▶ _WORK REQUEST_
Retype only the lines below from the one with "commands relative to" to the one with "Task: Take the", inclusive, skipping every image.

▶ _DATA_
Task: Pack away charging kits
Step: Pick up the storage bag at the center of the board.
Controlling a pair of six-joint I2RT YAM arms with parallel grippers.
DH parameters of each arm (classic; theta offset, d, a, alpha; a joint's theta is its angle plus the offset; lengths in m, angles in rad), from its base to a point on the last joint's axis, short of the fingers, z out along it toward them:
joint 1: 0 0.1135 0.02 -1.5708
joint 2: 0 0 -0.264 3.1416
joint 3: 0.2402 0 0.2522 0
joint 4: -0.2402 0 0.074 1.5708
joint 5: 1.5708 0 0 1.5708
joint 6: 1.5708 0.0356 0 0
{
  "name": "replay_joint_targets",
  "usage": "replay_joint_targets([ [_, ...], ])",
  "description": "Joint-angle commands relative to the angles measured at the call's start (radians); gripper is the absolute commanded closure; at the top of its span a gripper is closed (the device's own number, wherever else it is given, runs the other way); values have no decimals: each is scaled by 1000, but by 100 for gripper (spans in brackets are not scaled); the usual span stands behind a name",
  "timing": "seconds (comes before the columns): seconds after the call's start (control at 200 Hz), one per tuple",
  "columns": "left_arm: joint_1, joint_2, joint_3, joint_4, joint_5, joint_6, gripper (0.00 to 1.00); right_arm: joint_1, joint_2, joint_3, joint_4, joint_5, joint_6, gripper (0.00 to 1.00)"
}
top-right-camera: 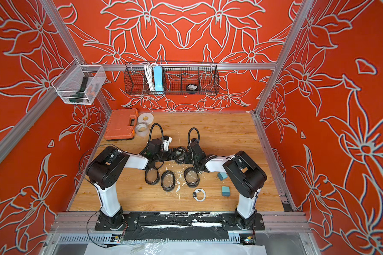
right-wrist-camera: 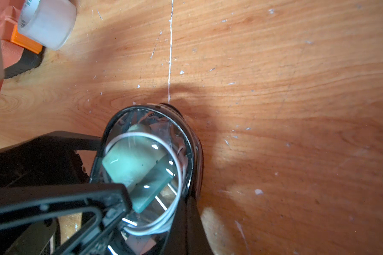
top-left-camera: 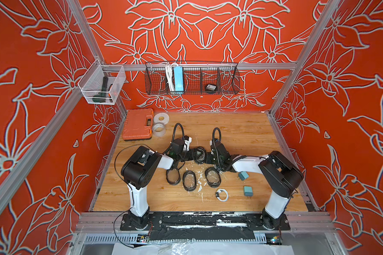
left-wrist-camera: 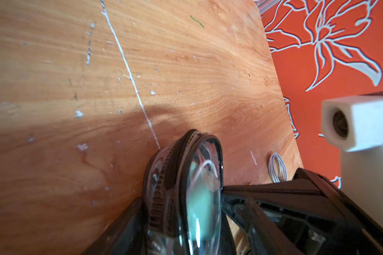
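By the front edge: loose cable (top-left-camera: 222, 194), teal plug (top-left-camera: 248, 191). Mid-bench, left end effector (top-left-camera: 192, 155) grips an oval case (top-left-camera: 200, 152); right end effector (top-left-camera: 208, 157), closed, seemingly pinches its rim. Wrist views alone show a packed plug (right-wrist-camera: 128, 163) inside. Beyond, open bench (top-left-camera: 241, 136).

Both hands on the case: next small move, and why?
Likely draw the right hand along the rim to zip the clear case shut: teal adapter and white cable sit inside, left hand braces it, right is pinched at its edge.
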Motion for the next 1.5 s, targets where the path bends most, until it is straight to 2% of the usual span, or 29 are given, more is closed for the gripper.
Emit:
replay_joint_targets([
  [0.0,-1,32,25,-68,35,25,32,-12,33,-36,15,-9,-14,100],
  [0.425,9,149,144,-238,98,111,35,-26,35,-40,70,-43,-91,100],
  [0.961,10,226,201,-312,126,181,51,-46,44,-23,87,-75,-137,100],
  [1.081,10,252,214,-306,135,172,62,-47,40,-25,89,-79,-141,100],
  [1.286,10,227,193,-261,126,133,87,-47,4,-32,92,-85,-150,100],
  [1.366,10,178,181,-236,124,107,95,-47,-61,-41,72,-72,-164,90],
  [1.496,16,14,155,-202,81,73,100,-46,-222,-60,25,-33,-188,73],
])
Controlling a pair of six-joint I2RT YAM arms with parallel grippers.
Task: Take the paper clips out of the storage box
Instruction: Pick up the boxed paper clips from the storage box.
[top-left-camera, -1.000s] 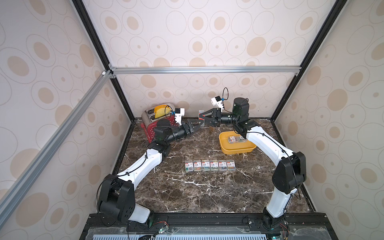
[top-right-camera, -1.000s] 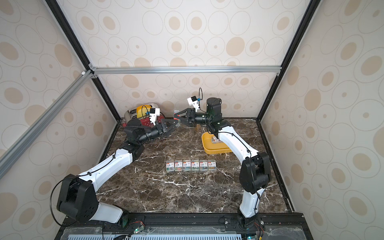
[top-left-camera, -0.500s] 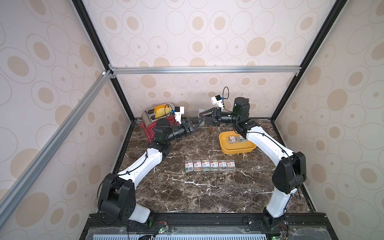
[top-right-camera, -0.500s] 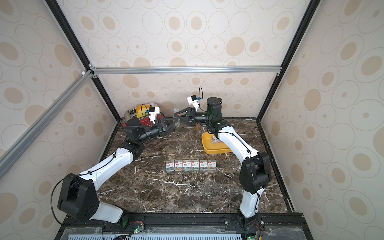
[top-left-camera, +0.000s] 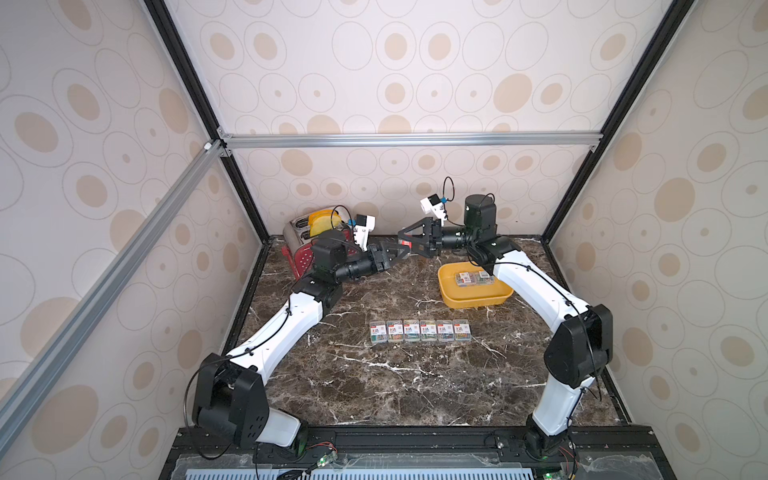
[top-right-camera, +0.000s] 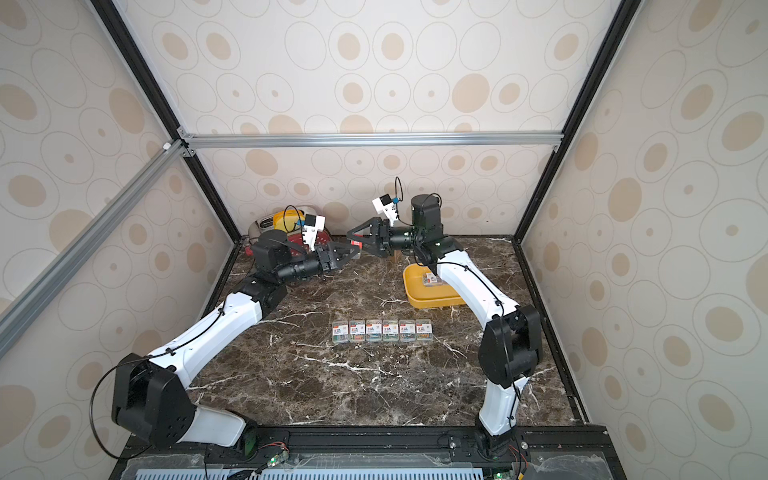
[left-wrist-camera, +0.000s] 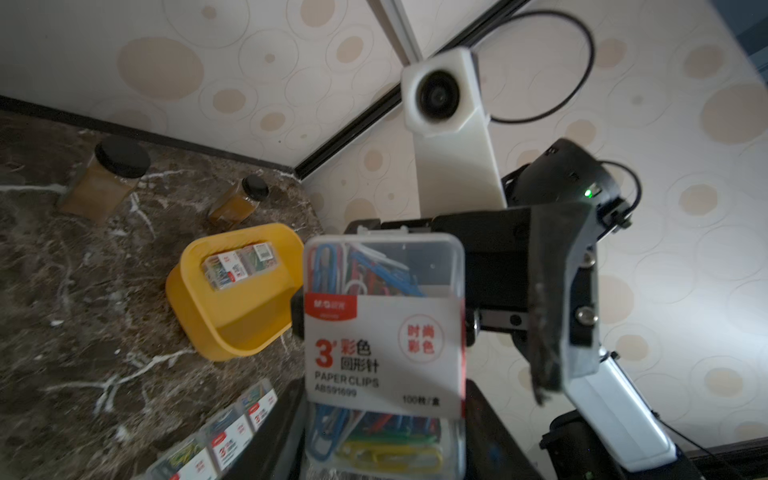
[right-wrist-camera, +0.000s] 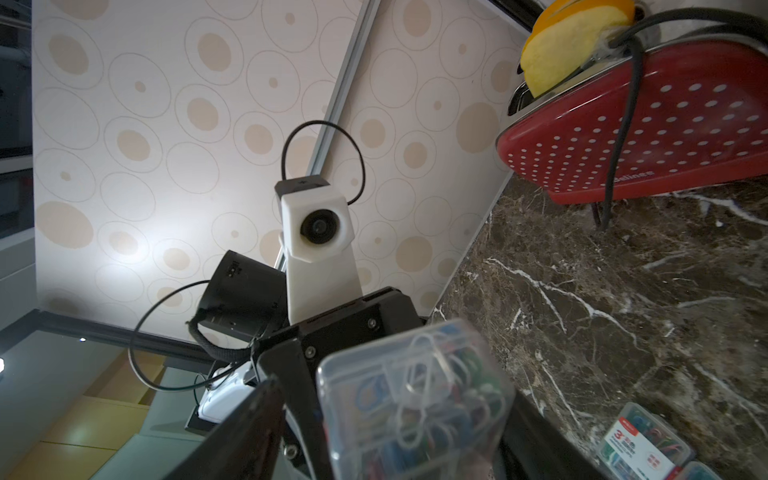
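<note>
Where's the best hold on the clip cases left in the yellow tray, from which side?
From straight above: the yellow tray walls block the sides. The clip cases lie flat, packed together near its far wall, so neighbours probably block a sideways pinch. Pinch one case by its near and far edges; the near floor is bare, the far gap unclear.

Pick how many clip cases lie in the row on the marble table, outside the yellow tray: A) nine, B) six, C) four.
B: the row of clip cases holds six, side by side on the table, as both top views show.
</note>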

▶ _TASK SOLUTION_
  "description": "Joint-angle commands relative to the angles measured at the call's start (radians); gripper is the absolute commanded closure; at the top of its span a gripper is closed (the device's own number, wherever else it is given, runs the other way); values have no decimals: each is scaled by 1000, but by 100 for gripper (spans in brackets are not scaled); the usual span stands behind a name",
  "timing": "seconds (comes before the columns): seconds after the call's start (control at 200 Hz), one per tuple",
  "columns": "left_arm: joint_1, joint_2, joint_3, joint_4, joint_5, joint_6, gripper (0.00 to 1.00); right_arm: joint_1, joint_2, joint_3, joint_4, joint_5, joint_6, gripper (0.00 to 1.00)"
}
top-right-camera: 
right-wrist-camera: 
top-left-camera: 
left-wrist-camera: 
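By the front edge: loose cable (top-left-camera: 222, 194), teal plug (top-left-camera: 248, 191). Mid-bench, left end effector (top-left-camera: 192, 155) grips an oval case (top-left-camera: 200, 152); right end effector (top-left-camera: 208, 157), closed, seemingly pinches its rim. Wrist views alone show a packed plug (right-wrist-camera: 128, 163) inside. Beyond, open bench (top-left-camera: 241, 136).

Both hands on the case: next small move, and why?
Likely draw the right hand along the rim to zip the clear case shut: teal adapter and white cable sit inside, left hand braces it, right is pinched at its edge.
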Motion for the next 1.5 s, targets where the path bends most, until it is straight to 2% of the usual span, or 29 are given, more is closed for the gripper.
Emit:
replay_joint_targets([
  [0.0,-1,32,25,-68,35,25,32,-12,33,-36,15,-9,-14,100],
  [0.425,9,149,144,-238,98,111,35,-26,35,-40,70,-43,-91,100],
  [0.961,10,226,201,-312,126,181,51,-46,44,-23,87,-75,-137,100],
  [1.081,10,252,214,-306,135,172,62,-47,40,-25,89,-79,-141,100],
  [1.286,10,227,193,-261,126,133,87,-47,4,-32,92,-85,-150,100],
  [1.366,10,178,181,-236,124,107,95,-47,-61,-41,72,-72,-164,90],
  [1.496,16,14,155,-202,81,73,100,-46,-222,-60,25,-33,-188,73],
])
Controlling a pair of six-joint I2RT YAM arms with parallel grippers.
Task: Take the paper clips out of the storage box

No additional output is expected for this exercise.